19 Urban Questions: Teaching in the City

By Shirley R. Steinberg; Joe L. Kincheloe | Go to book overview

CHAPTER ELEVEN

Does Bilingual
Education Matter?

Alma Rubal-Lopez

Urban schools around the country are challenged by the existence of huge numbers of students who possess limited English proficiency. Almost four million students in U.S. elementary and secondary schools are not proficient English speakers, and about 75 percent of them are first-language Spanish speakers. The other 25 percent speak as their home language at least 200 other tongues. The effort to deal with these linguistic realities faces practical and political obstacles in the twenty-first century. On the practical level there are simply not enough qualified teachers to provide language education to many of these students. On the political level there is a widespread perception in the United States that bilingual education does not work and that English-only programs operate more efficiently and more in line with what is believed to be the English heritage of the nation (Lanauze, 1999). While the problems of language and education in urban schools are diverse, this chapter will focus attention on the 75 percent of the linguistically different population: first-language Spanish-speaking Latinos.

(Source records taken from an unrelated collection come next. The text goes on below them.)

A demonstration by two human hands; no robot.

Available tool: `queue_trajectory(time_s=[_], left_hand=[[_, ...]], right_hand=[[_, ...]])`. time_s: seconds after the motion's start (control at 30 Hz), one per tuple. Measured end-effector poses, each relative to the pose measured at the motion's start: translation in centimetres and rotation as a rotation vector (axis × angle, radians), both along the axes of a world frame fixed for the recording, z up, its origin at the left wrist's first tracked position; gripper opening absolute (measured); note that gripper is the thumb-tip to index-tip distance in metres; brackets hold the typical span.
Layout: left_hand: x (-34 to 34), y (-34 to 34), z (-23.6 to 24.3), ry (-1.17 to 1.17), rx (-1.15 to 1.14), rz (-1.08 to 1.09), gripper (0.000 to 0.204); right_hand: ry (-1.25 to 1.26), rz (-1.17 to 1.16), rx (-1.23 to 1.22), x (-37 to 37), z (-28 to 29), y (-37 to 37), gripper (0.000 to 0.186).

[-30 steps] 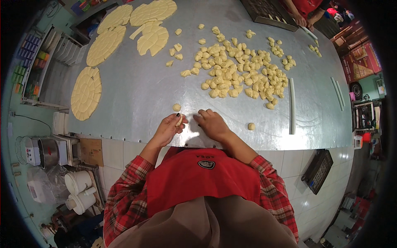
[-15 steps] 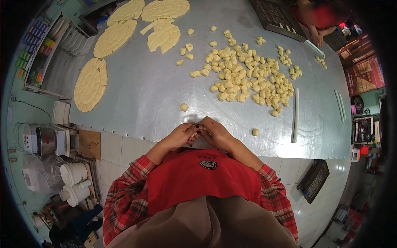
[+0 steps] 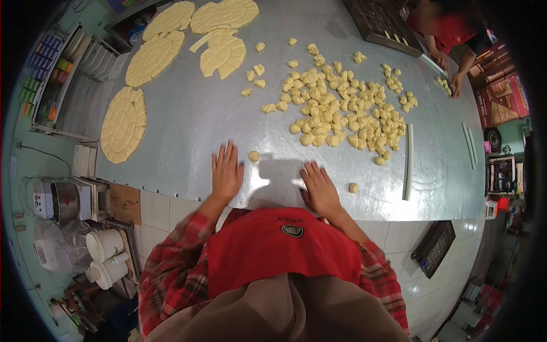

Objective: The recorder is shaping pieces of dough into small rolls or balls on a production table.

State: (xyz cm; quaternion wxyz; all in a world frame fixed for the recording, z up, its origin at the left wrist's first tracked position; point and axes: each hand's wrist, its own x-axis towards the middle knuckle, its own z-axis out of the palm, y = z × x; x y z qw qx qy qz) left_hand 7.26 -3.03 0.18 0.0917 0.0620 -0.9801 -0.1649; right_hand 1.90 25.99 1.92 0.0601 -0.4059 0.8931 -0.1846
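Steel table (image 3: 188,131): lit from above, its near edge whitened by hard glare right of centre.
Table between my left hand (image 3: 227,178) and my right hand (image 3: 321,192): soft grey shadow, flanked by small white glints.
My plaid sleeves (image 3: 176,251): smeared with blur, just short of the table.
Dough pile (image 3: 336,108): fairly sharp on the table.
Shelves (image 3: 60,80): dim, bowed by the fisheye, left of the table.
Corners of my view: black, well outside the table.
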Motion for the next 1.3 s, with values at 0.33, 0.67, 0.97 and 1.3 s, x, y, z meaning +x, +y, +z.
queue_trajectory(time_s=[0.33,0.67,0.97,1.3], left_hand=[[0.0,-2.4,-0.4,-0.007,-0.064,0.01,0.046],[1.2,-3.4,-0.9,0.128,-0.053,-0.255,0.045],[-5.6,1.1,3.7,-0.227,0.389,-0.22,0.024],[-30.3,7.1,11.8,0.377,0.208,-0.344,0.051]], right_hand=[[0.044,-0.04,0.144,2.6,-2.3,0.3,0.046],[0.028,-0.005,-0.172,3.1,-2.1,3.9,0.043],[-0.015,-0.544,0.035,-0.6,2.1,9.9,0.022],[0.393,-0.641,-0.171,-24.6,9.4,9.4,0.02]])
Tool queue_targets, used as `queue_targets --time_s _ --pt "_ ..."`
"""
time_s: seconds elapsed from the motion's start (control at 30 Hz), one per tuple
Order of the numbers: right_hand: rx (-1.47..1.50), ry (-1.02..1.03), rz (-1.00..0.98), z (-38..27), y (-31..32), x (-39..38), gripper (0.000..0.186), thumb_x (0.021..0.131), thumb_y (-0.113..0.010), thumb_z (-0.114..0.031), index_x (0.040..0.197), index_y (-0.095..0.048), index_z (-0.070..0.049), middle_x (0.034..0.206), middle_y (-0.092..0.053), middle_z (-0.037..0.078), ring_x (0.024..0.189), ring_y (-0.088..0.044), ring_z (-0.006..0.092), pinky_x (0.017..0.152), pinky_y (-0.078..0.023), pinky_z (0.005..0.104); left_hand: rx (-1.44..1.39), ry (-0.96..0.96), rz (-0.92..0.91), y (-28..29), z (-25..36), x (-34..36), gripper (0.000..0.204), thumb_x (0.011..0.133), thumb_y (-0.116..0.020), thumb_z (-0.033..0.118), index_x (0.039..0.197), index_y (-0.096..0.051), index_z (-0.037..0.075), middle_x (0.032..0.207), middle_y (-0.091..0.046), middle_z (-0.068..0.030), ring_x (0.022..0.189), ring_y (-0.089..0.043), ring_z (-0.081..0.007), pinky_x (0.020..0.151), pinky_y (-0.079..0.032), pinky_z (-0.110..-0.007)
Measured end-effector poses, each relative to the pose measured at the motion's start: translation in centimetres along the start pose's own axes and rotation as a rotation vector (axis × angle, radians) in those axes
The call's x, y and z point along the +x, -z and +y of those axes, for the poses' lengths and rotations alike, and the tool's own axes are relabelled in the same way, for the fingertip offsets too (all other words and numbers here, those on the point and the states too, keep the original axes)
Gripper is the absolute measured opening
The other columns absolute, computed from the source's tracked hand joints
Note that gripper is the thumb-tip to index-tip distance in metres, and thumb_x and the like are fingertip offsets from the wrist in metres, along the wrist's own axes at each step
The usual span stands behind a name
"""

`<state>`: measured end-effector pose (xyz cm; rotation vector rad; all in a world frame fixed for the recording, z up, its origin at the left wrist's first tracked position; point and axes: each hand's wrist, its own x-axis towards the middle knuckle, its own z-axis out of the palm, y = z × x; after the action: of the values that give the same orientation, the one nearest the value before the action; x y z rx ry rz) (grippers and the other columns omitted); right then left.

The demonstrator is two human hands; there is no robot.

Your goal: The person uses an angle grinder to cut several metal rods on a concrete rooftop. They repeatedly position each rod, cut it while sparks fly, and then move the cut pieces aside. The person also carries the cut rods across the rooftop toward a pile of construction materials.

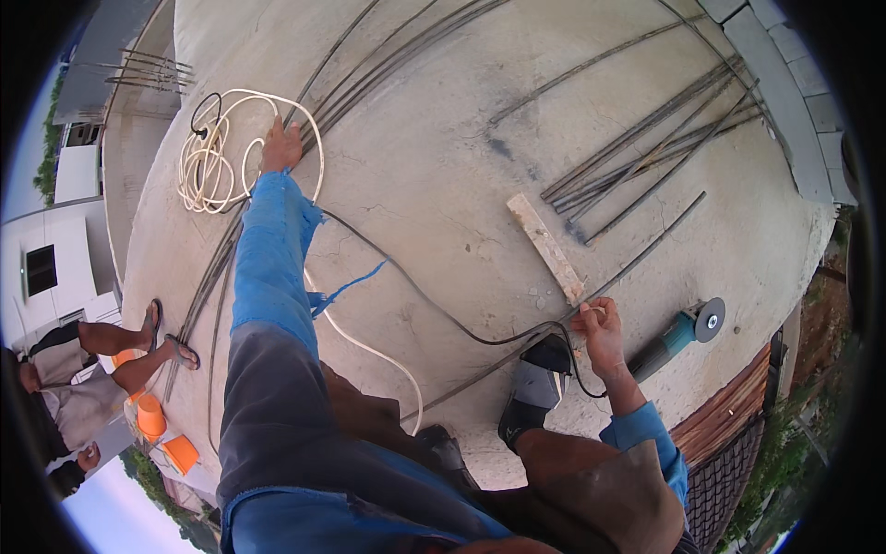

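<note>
My left arm stretches far out, and my left hand (281, 148) is closed on a long dark steel bar (337, 51) beside a loose coil of white cable (210, 166). My right hand (602, 331) is near my foot, thumb and fingers pinched at another steel bar (655, 237), by the end of a dusty wooden strip (544, 242). Exactly how the fingertips meet the bar is hard to make out. Just right of that hand lies a teal and black angle grinder (678, 337) with its disc facing up. A black cord (420, 291) runs close to the hand.
Several steel bars (646, 138) lie across the concrete slab (415, 148) at the upper right. My shoe (538, 386) stands beside the black cord. Another person's sandalled feet (180, 351) and orange containers (150, 417) are at the left. A block wall (784, 111) borders the slab's right side.
</note>
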<state>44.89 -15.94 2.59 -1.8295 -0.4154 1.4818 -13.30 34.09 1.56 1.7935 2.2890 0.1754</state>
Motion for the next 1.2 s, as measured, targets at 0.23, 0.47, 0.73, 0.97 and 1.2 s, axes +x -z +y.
queue_targets --time_s 0.23,0.47,0.73,0.97,1.2 --pt "-0.065 -0.090 -0.104 -0.7 -0.3 -1.7 0.021 0.112 -0.068 -0.022 0.116 -0.060 -0.003 0.098 -0.077 0.008 0.090 -0.071 0.0162 0.083 -0.056 0.0305 0.238 0.193 0.094 -0.3 0.9 -1.1 0.053 0.112 -0.049 0.053 0.152 -0.062 0.021 0.156 -0.059 -0.0179 0.148 -0.054 -0.0411 0.117 -0.026 -0.081" --pt "-0.110 -0.059 -0.008 1.1 -2.4 -2.0 0.022 0.111 -0.069 -0.022 0.104 -0.064 -0.002 0.087 -0.074 0.004 0.074 -0.057 0.0073 0.067 -0.045 0.0285 0.284 -0.091 0.011 -1.3 0.7 -2.5 0.045 0.116 -0.044 0.047 0.133 -0.072 0.015 0.142 -0.065 -0.0127 0.136 -0.060 -0.0387 0.110 -0.037 -0.072" --pt "-0.141 0.088 -0.017 -0.3 -3.3 -4.6 0.024 0.110 -0.068 -0.022 0.103 -0.060 0.000 0.084 -0.074 0.007 0.077 -0.067 0.0113 0.070 -0.051 0.0309 0.144 -0.154 -0.101 -1.5 6.9 -11.6 0.057 0.117 -0.043 0.054 0.121 -0.068 0.003 0.121 -0.073 -0.0258 0.120 -0.066 -0.0451 0.101 -0.046 -0.065" --pt "-0.012 0.009 -0.007 -3.1 -2.3 -5.1 0.021 0.112 -0.064 -0.020 0.110 -0.060 0.001 0.087 -0.073 0.008 0.078 -0.073 0.0142 0.070 -0.058 0.0296 -0.299 -0.069 -0.065 -3.9 11.6 -18.7 0.052 0.107 -0.069 0.047 0.125 -0.060 -0.001 0.098 -0.075 -0.0235 0.090 -0.074 -0.0400 0.084 -0.055 -0.050" --pt "-0.101 0.142 0.175 -6.6 3.2 0.8 0.022 0.113 -0.065 -0.020 0.110 -0.060 0.000 0.086 -0.072 0.007 0.067 -0.070 0.0134 0.064 -0.059 0.0299 -0.518 -0.054 -0.016 -2.1 24.2 -18.1 0.061 0.098 -0.081 0.039 0.136 -0.056 -0.003 0.100 -0.078 -0.0249 0.102 -0.077 -0.0433 0.090 -0.059 -0.050"
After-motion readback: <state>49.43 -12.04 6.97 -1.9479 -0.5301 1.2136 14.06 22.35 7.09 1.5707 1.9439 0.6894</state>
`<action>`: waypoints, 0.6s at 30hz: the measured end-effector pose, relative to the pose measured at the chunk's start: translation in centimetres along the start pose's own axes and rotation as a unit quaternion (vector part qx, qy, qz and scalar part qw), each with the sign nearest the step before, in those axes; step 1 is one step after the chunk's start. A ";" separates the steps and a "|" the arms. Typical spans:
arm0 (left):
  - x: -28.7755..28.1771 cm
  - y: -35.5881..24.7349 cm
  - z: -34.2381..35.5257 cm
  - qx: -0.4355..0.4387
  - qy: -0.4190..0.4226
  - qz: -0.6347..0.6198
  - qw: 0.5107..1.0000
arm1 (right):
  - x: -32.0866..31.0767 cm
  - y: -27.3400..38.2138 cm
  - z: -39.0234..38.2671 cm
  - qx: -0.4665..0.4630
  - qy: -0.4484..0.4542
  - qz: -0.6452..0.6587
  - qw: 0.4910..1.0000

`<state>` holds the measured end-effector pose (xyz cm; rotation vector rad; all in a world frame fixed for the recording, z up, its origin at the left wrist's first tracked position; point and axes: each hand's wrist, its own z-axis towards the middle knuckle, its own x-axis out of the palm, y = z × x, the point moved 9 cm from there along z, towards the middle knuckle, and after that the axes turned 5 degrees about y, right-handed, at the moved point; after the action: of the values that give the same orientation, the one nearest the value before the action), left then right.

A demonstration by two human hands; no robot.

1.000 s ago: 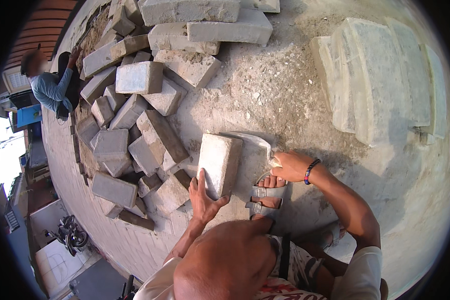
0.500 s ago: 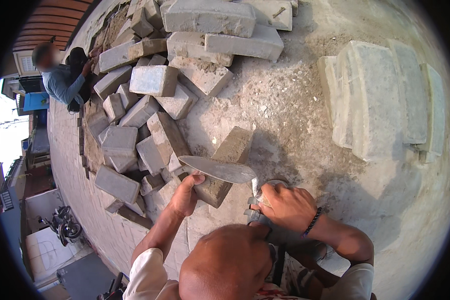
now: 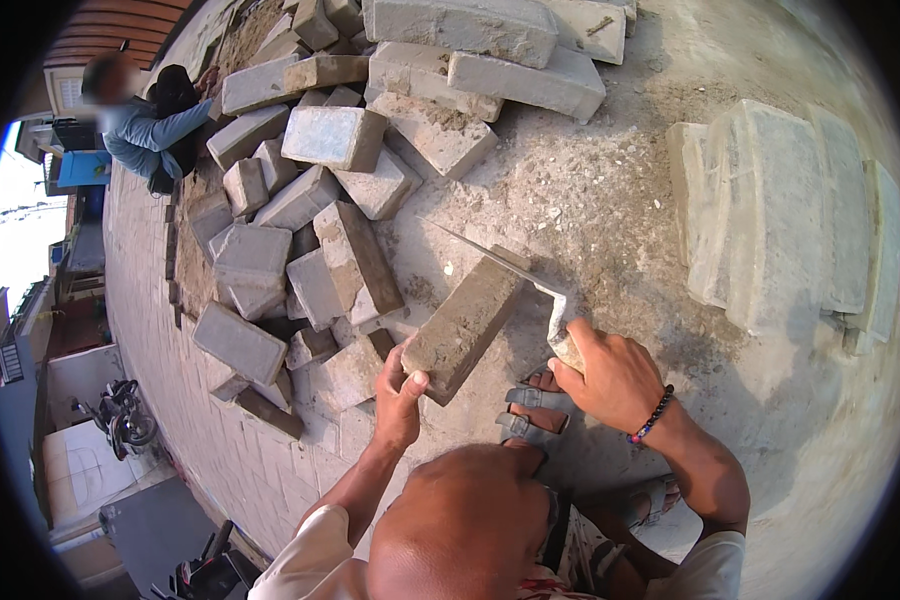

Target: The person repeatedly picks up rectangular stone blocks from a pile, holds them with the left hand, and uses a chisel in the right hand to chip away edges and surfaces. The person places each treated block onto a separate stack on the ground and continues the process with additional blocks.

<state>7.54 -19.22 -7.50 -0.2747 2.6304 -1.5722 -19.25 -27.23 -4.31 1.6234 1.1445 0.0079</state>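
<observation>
Far left, a parked motorcycle (image 3: 125, 415) on the pavement, too small for detail. Above it, a co-worker (image 3: 150, 130) in a blue long-sleeved top sits low at the edge of the rubble, an arm reaching toward it; I cannot tell whether that hand grips anything.

Next, a loose heap of grey blocks (image 3: 253, 255), tumbled at all angles, some leaning on others, soil showing along its far side. At its upper right, longer pale blocks (image 3: 460, 30) lie stacked across one another.

In front of me, the person's left hand (image 3: 400, 405) is closed on the near end of a brown, dirt-coated block (image 3: 465, 325), thumb on top. The block slants away to the upper right, just right of the heap; whether its underside touches ground, I can't tell.

A trowel (image 3: 558, 305) has its blade edge-on over the block's far end, contact unclear. Below, a sandalled foot (image 3: 537, 410). The right hand (image 3: 610, 375) is wrapped around the trowel's handle; beaded bracelet (image 3: 653, 415) at the wrist.

Far right, large pale slabs (image 3: 780, 215) set side by side on dusty ground (image 3: 610, 200).
</observation>
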 end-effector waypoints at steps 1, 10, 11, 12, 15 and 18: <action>0.8 -0.1 -0.2 0.019 0.008 0.022 1.000 | 0.5 1.0 -1.0 -0.025 0.009 0.017 0.999; 0.6 0.4 -1.0 0.078 -0.014 0.063 0.995 | 2.1 -3.7 -0.4 0.079 0.052 -0.130 0.987; 0.7 0.3 -0.9 0.084 -0.015 0.078 0.993 | 1.2 -3.5 -0.3 0.070 0.031 -0.126 0.989; 0.8 0.2 -0.8 0.089 -0.015 0.093 0.992 | 0.1 -2.9 -0.4 0.061 0.009 -0.122 0.991; 0.8 -0.4 -0.9 0.116 -0.010 0.193 0.974 | 0.3 1.7 -1.6 -0.006 0.038 -0.072 0.997; 1.5 -2.0 0.4 0.109 0.043 0.355 0.928 | 2.6 2.1 -1.9 -0.009 0.057 -0.047 0.997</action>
<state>6.35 -20.74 -5.88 0.6922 2.1703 -1.5763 -17.52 -23.96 -3.27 1.5688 1.3037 0.0500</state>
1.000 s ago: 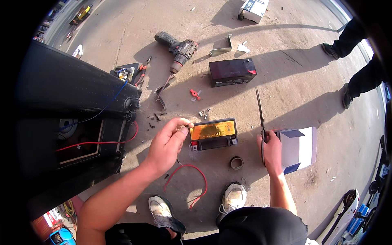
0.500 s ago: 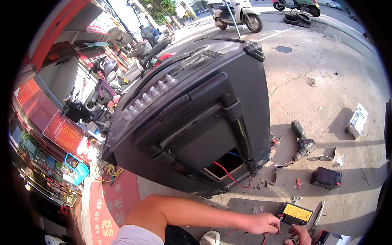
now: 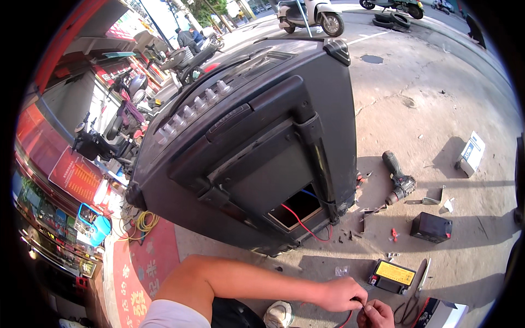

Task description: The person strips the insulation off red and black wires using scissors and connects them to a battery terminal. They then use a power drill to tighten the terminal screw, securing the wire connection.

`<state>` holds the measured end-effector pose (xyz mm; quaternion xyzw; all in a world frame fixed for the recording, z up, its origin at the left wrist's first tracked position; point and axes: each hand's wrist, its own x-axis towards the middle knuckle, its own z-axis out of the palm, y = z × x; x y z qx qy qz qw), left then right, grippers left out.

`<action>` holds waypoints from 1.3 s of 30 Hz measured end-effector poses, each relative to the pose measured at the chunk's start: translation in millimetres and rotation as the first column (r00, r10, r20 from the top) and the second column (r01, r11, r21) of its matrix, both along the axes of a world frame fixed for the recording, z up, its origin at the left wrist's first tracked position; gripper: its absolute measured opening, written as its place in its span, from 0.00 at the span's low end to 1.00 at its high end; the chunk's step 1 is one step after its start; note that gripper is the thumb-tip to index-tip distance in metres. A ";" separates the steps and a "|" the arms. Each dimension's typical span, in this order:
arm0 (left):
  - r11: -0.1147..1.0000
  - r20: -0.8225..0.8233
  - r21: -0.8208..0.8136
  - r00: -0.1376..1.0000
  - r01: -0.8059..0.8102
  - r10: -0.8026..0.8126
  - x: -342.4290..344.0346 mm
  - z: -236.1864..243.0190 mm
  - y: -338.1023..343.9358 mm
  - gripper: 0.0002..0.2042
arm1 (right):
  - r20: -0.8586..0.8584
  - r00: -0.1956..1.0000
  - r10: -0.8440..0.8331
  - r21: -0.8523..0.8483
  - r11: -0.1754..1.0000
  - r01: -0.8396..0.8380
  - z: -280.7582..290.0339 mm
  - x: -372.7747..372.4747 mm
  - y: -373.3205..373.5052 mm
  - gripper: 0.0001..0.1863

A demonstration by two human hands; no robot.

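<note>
Your L hand (image 3: 340, 294) pinches red wire (image 3: 346, 320), part showing just below; your R hand (image 3: 378, 315) close beside, fingers bent, can't tell if gripping; yellow-top batt. (image 3: 394, 275) just beyond both, long axis approx. L–R, R hand slightly nearer.

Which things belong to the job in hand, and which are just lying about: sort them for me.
Probably the job:
red wire at the left hand
yellow-labelled battery
all-black battery
scissors
drill
black cabinet with open hole

Seemingly just lying about:
white-and-blue box
tyres
parked white scooter
</note>
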<state>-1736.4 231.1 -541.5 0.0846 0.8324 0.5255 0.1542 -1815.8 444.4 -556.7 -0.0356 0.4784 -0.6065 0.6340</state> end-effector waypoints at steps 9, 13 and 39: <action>0.973 0.486 0.004 0.851 -0.230 0.200 7.0 -11.7 -0.7 0.10 | -0.872 0.489 -0.010 -0.039 0.998 -0.049 -31.9 17.4 -3.7 0.14; 0.971 0.729 0.029 0.670 -0.236 0.140 1.9 -4.9 5.5 0.09 | -0.970 0.216 -0.107 -0.137 0.982 -0.127 -41.4 17.0 1.5 0.07; 0.971 0.645 -0.172 0.725 -0.168 0.240 4.9 -35.7 0.3 0.11 | -0.830 -0.096 0.549 0.557 0.816 -0.153 -138.3 -185.5 -55.3 0.08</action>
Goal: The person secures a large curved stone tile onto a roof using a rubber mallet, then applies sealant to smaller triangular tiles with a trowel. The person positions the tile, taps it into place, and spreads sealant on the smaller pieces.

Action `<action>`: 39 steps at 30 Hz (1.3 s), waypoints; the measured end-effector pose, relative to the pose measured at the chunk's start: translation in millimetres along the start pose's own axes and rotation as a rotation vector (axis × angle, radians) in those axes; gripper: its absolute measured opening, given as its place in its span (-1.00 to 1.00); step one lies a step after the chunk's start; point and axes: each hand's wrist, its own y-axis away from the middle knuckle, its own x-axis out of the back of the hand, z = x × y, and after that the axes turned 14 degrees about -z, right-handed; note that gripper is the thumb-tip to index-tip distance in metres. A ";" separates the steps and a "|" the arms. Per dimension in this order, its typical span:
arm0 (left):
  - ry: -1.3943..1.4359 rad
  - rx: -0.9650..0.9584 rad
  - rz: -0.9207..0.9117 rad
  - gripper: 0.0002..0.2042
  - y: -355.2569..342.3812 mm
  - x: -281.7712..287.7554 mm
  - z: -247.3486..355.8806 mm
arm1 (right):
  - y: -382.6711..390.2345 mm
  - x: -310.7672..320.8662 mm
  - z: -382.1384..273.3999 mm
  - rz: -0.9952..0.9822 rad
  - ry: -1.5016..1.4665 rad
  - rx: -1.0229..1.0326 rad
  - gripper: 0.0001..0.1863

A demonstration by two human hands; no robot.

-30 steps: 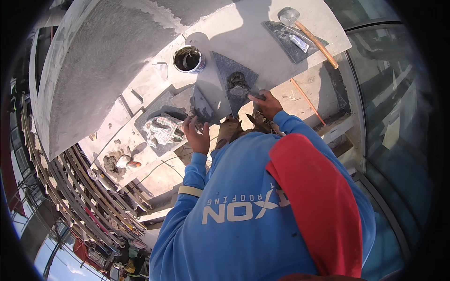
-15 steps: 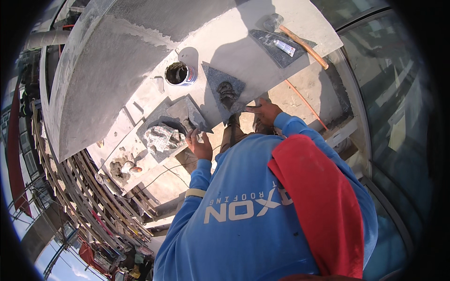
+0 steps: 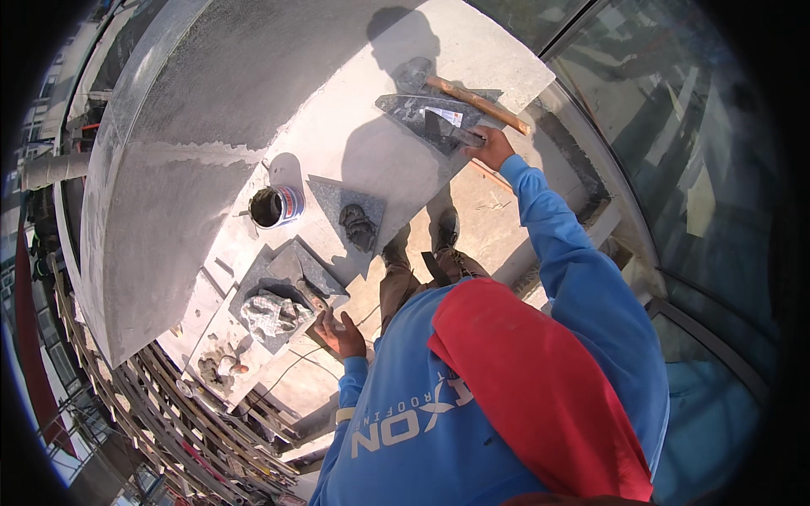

Urban schools of education must address the needs of the communities that their current student population will be teaching once they complete their course of study and become certified to teach. The populations in large urban centers in which such schools are located are more often than not composed predominantly of poor nonwhite immigrants who are culturally and linguistically diverse. In New York City, where the overwhelming number of graduates will most likely choose to remain, and in New York State with its numerous diverse cities, the urgent need to educate teachers of linguistically diverse populations becomes even more eminent.